Thus it was that Preach gave the sermon at the main service on Sunday morning, not wearing a suit and tie -- which he had available, sitting in the storage locker -- but wearing the cutoff blue jeans and Canyon Tours T-shirt he'd been wearing when they'd pulled into Phantom a few days before. It was not the first sermon that Preach had given at Glen Hill, but everyone told him it was easily the best. He talked for just a couple minutes about his new life, the beauty and adventure of the Canyon, the wonderful feeling of peace of being in the midst of the Lord's creation. Then, he told the story of pulling into Phantom just a week before, and the Osbornes, the random acts of kindness ever since, how the Lord had used the incident to remind us of the brotherhood of man. His leave-taking of Glen Hill had been a little quick, and he explained that he'd felt the leading of the Lord to change his life -- and now he understood why. He hadn't left the ministry, he'd just moved to a new one, in the grandest cathedral of all.

That night, at the youth group meeting, he again talked about his new life in the Grand Canyon. It wasn't about the Osbornes this time, they weren't even mentioned, but about the beauty and adventure amongst the majesty, and how it was perfectly possible to have a life like that and still be a Christian and serve God at the same time. It was pretty off the cuff, but Preach was a good speaker, and could keep the kids' interest. That gave Pastor Jordan an idea. It was a good talk for being off the cuff. There was a speaker's bureau that had people traveling around to various churches giving inspirational talks. Did Noah think he'd like to look into that for something to do in the off season?

Preach thought it might be an idea, but he had to be heading on back to the Canyon. Perhaps Pastor Jordan could bounce the idea off the speaker's bureau and see what they thought; he'd call back at the end of the week. Preach got back on the road Monday and got back to Flagstaff in time to help with the de-rigging and loading at Diamond Creek.

"I spent a lot of the way back thinking about what I'd said off the top of my head in the sermon last Sunday," he summarized. "In spite of the leading that I felt strongly to leave Glen Hill and come here, I've felt a little guilty about leaving the ministry. But if I hadn't, there wouldn't have been an EMT present when Dan had his seizure, and I wouldn't have been at Phantom to console the Osbornes and help them home. So now, more than ever, I think that this is the place I'm supposed to be."

 

As they pretty well had expected, it was a little awkward around the house when they were on break, with Crystal and Nanci in separate beds in the one bedroom, and Scooter and Jim stuffed snugly into a 3/4 bed in the other.
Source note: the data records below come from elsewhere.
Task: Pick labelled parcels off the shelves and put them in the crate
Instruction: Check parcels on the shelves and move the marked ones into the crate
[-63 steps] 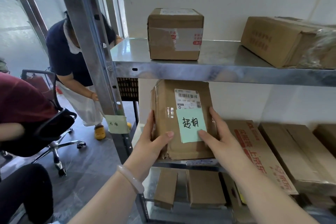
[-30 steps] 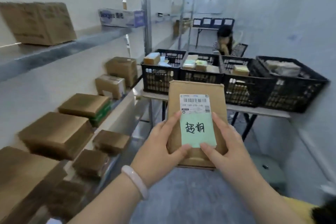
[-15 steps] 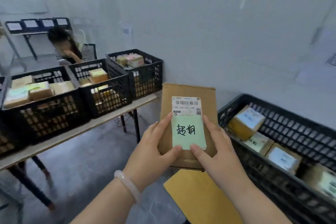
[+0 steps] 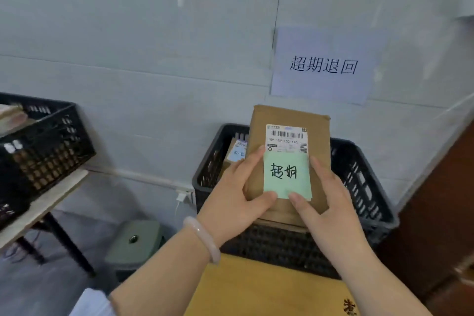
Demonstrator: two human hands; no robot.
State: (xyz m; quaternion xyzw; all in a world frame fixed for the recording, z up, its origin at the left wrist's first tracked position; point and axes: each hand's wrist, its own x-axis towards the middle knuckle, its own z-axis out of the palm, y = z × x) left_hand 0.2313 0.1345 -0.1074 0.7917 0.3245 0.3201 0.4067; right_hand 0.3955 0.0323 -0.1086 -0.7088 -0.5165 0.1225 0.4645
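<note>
Gripping the brown parcel (image 4: 318, 136) by its lower sides, the left hand (image 4: 230, 202) and right hand (image 4: 331, 213) are holding it upright above the black crate (image 4: 364, 187) under a paper sign (image 4: 322, 67), both thumbs pressing its green note (image 4: 287, 177), with 1 smaller parcel (image 4: 236, 154) lying inside the crate.

Paper sign (image 4: 322, 65) (reads 超期退回) on tiled wall (image 4: 128, 33); green stool (image 4: 143, 247) beside table (image 4: 43, 206); wall socket (image 4: 182, 197) behind.
</note>
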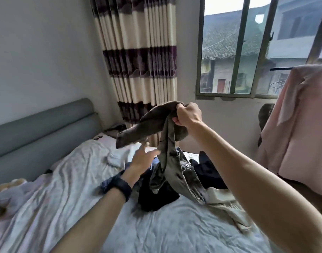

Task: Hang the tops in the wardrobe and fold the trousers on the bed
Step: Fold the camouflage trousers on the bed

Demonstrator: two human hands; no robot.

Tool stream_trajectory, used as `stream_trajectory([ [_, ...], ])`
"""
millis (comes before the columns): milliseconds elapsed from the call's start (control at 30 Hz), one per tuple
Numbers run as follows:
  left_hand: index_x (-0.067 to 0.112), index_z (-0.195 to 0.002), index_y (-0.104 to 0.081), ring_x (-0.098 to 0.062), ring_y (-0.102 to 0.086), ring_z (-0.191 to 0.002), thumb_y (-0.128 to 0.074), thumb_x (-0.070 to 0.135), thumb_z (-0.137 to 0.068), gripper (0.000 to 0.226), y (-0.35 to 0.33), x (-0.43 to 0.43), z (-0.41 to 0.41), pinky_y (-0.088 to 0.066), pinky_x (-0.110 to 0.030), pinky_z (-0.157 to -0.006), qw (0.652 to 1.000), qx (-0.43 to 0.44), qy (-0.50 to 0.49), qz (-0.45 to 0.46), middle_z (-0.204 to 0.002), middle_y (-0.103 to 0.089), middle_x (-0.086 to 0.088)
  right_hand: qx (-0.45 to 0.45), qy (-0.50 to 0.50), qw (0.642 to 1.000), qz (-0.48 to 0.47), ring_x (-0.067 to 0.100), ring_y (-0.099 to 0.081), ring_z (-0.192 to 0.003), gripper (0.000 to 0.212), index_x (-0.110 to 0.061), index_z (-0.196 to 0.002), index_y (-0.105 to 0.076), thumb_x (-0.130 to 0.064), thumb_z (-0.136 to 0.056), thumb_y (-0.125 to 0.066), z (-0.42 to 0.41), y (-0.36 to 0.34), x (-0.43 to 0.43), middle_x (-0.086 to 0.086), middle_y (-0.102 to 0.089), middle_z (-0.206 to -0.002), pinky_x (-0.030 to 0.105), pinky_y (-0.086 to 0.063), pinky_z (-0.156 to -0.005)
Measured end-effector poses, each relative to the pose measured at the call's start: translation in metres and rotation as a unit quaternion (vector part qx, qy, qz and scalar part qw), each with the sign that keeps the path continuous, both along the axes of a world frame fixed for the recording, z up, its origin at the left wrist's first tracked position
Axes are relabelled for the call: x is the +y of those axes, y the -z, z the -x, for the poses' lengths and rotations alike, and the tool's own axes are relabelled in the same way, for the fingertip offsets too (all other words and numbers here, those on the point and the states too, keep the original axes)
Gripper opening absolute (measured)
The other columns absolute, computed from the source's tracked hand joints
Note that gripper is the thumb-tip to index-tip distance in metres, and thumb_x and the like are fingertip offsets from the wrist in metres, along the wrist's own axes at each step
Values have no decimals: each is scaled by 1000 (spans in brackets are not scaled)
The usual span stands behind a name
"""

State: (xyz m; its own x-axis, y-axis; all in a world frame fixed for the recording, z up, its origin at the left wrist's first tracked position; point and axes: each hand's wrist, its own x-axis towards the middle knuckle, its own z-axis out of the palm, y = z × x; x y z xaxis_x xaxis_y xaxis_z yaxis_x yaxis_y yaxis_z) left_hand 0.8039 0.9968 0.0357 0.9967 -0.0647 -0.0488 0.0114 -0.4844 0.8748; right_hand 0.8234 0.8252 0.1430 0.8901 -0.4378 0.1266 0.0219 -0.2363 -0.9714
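Right grip (188,114) tight around olive trousers (172,161), above bed (156,227)

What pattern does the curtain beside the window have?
The pleated fabric curtain has broad cream and dark purple horizontal bands; head view.

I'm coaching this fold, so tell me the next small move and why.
Probably bring the left hand up to catch the free leg of the olive trousers: the right hand grips them bunched above the bed, and the left is open, holding nothing.
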Motion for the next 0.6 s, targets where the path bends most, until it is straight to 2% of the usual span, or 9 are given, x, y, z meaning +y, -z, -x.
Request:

No longer could they have the run-of-the-house noisy and active lovemaking they'd enjoyed earlier in the year, but they knew that was going to happen. There were only two trips and one break left in the season, and then things would have to be worked out. This was mitigated by the fact that both couples would be on the Felicity Ann through most of January and expected to be gone somewhere separately much of the rest of the time. Several riverbank discussions had led to the conclusion that for this winter they'd try to get along for the sake of the convenience of having the house next summer.

Fairly early Friday morning, Scooter, Crystal, and Nanci piled into Jim's car, which was in a good deal better condition than the Dodge, and drove over to Kevin's house to pick up Kevin and Preach. They drove out to a truck stop near the Interstate that they favored for breakfast, and had a pretty good one. Say what you might about the mixed texture of the team, they were all good friends and as close on the river as they were off. After breakfast, one of the few things they had to do on Friday was pick up their checks, and around midmorning they pulled into the office to do it.

They no more than walked into the office when they heard Al say, "Yeah, he just walked in, just a second." He put the phone on hold and said, "Preach, it's for you, it's that Jordan guy you used to work for."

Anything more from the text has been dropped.